Your answer consists of the lines in the data that contain "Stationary". Copy each of them.

EXCERPTED DATA Block Start

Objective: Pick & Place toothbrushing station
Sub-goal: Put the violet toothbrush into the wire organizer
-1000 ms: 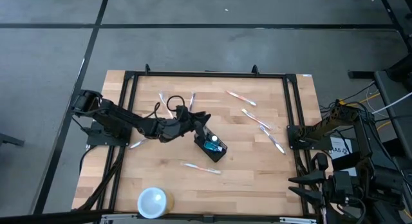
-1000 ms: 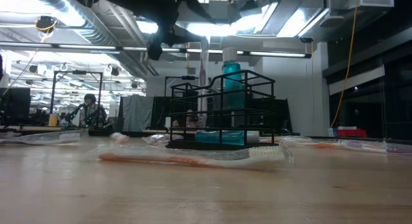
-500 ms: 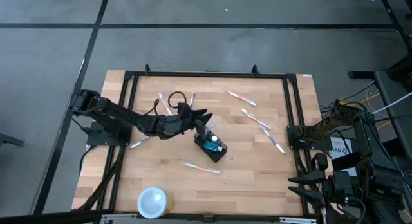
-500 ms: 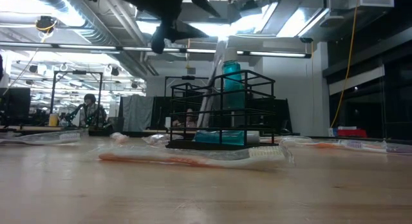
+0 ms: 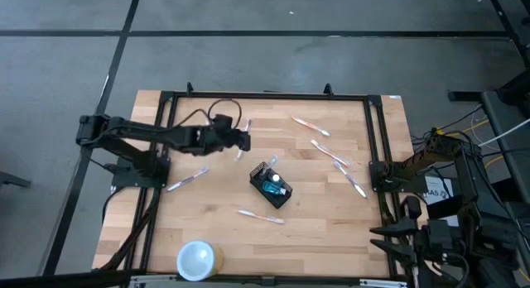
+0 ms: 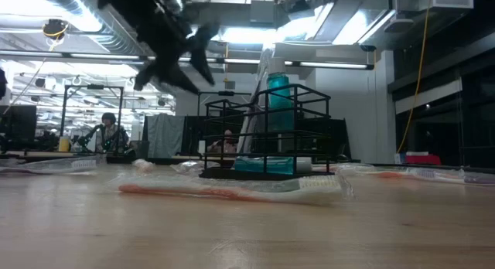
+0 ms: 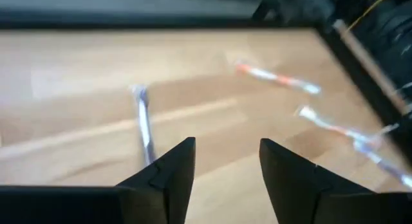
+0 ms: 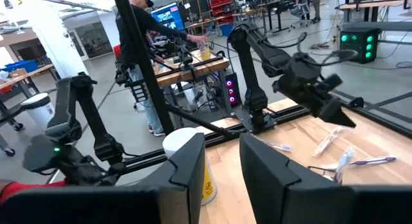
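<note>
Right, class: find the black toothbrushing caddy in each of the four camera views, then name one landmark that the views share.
High view: black caddy mid-table, just right of centre.
Low view: caddy centre, with a teal bottle in it.
Left wrist view: not in it.
Right wrist view: not in it.
Shared landmark: the left gripper, in high, low and right wrist views.

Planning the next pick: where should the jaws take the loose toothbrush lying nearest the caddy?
Probably mid-handle on the toothbrush, coming straight down, jaws across its length: it lies flat on the table, clear of the caddy.
</note>
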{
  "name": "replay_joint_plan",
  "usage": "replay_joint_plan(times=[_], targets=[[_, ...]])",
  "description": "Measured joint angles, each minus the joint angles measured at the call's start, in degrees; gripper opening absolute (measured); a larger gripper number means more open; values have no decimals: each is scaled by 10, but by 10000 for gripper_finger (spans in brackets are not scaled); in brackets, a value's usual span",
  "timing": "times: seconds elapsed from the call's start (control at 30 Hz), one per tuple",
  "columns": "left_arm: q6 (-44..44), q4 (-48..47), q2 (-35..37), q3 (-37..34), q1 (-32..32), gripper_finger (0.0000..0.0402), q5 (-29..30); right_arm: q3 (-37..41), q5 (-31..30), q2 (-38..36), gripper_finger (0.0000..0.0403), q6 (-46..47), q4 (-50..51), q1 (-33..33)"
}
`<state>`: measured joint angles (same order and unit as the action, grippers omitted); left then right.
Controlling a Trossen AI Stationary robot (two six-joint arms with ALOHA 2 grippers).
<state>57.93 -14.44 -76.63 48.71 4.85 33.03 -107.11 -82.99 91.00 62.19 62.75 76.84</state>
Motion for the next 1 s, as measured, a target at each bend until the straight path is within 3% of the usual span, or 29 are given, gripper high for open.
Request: replay_joint_plan(times=[0.13,0.27,0.37,0.53,1.0], targets=[[-23,-51,-19,0,62,168,-112,0,2,0,100,4,1,-6],[-40,-122,-41,0,76,180,-165,0,11,0,100,17,0,-8],[-45,-119,-63,0,67,185,-192,0,10,0,100,15,0,-8],[-30,-111,-106,0,46,186,-226,0,3,0,100,6,0,-8],[-1,-95,-164,0,11,187,-222,0,10,0,100,14,-1,-8]])
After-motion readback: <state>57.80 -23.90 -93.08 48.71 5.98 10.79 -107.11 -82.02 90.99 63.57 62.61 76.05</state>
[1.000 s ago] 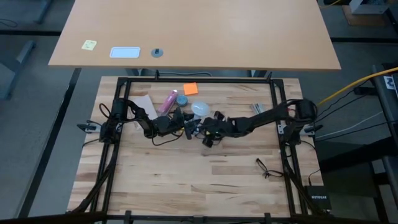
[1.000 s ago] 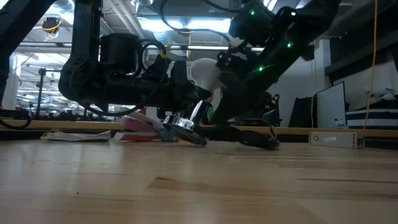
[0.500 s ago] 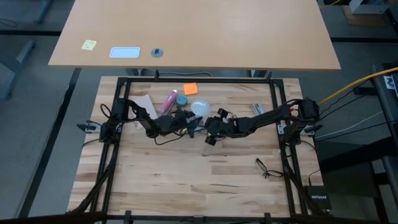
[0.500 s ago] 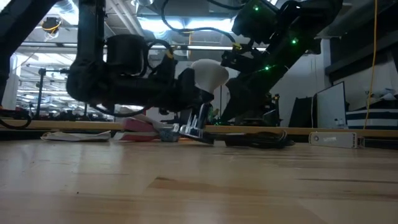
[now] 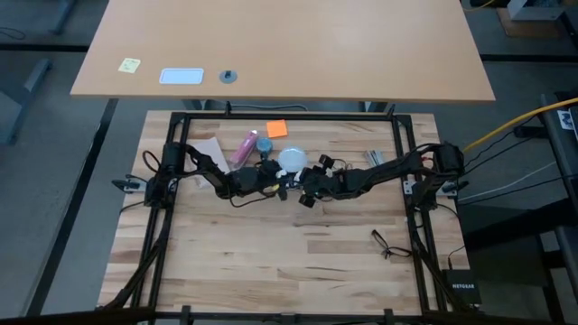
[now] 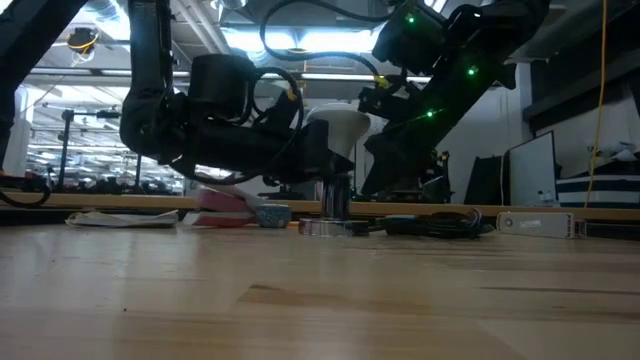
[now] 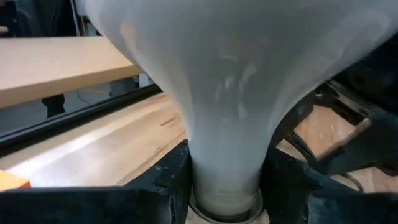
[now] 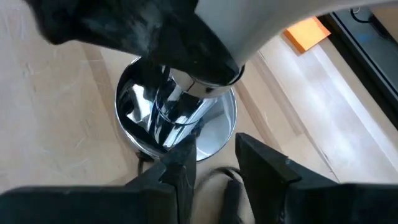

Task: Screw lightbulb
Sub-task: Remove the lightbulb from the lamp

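Item 1, lightbulb (image 6: 338,125): frosted white, globe upward, narrow neck down in the socket of the lamp base (image 6: 333,226). It stands near the middle of the table (image 5: 271,262), toward its far half.

Item 2, lamp base: shiny silver disc with an upright silver stem, flat on the table, a black cord (image 6: 440,222) trailing beside it.

Item 3, left hand (image 7: 225,180): reaches in from the left side, its dark fingers (image 7: 168,180) pinching the lightbulb's neck just above the socket.

Item 4, right hand (image 8: 214,158): comes in from the right side, held low just beside the lamp base; its fingers (image 8: 264,163) stand slightly apart with nothing seen between them.

Item 5, behind the lamp on the table: a pink tube (image 5: 246,145), a small blue round object (image 5: 264,144), an orange note (image 5: 276,128), white paper (image 5: 206,152).

Item 6, near right corner of the table: a small black box (image 5: 461,290) with pale lettering too small to read.

Item 7, farther desk (image 5: 361,45): a yellow note (image 5: 129,64), a white card (image 5: 181,76), a small grey round piece (image 5: 229,76); no writing legible.
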`<control>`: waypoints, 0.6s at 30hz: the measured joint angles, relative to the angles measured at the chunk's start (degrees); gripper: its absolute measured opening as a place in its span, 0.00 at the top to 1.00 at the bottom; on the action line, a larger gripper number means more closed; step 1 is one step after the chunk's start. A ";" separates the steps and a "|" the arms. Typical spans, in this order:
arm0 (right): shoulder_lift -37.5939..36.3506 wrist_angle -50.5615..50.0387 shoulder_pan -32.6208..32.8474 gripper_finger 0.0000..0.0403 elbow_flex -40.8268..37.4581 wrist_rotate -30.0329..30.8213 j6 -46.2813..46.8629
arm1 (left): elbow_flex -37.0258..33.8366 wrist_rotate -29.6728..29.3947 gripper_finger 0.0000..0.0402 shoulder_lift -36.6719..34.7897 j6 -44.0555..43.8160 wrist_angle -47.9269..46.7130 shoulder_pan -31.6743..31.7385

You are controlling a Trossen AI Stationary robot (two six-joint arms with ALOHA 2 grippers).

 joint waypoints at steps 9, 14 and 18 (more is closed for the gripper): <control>-0.09 0.02 0.00 0.70 0.00 -0.51 -0.02 | -0.03 -0.79 0.64 0.08 1.98 -0.53 -2.16; 0.44 -0.02 0.00 0.70 0.07 -3.60 4.02 | -0.09 -1.25 0.62 0.12 0.48 -0.49 -2.09; 3.00 -0.93 0.00 0.70 0.07 -4.10 11.77 | -0.10 -2.15 0.61 0.16 -0.77 -0.49 -2.14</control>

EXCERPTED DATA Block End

> _RESULT FOR THIS EXERCISE_:
Controlling a Trossen AI Stationary robot (two six-joint arms with ALOHA 2 grippers).
You are controlling a Trossen AI Stationary robot (two six-joint arms with ALOHA 2 grippers).

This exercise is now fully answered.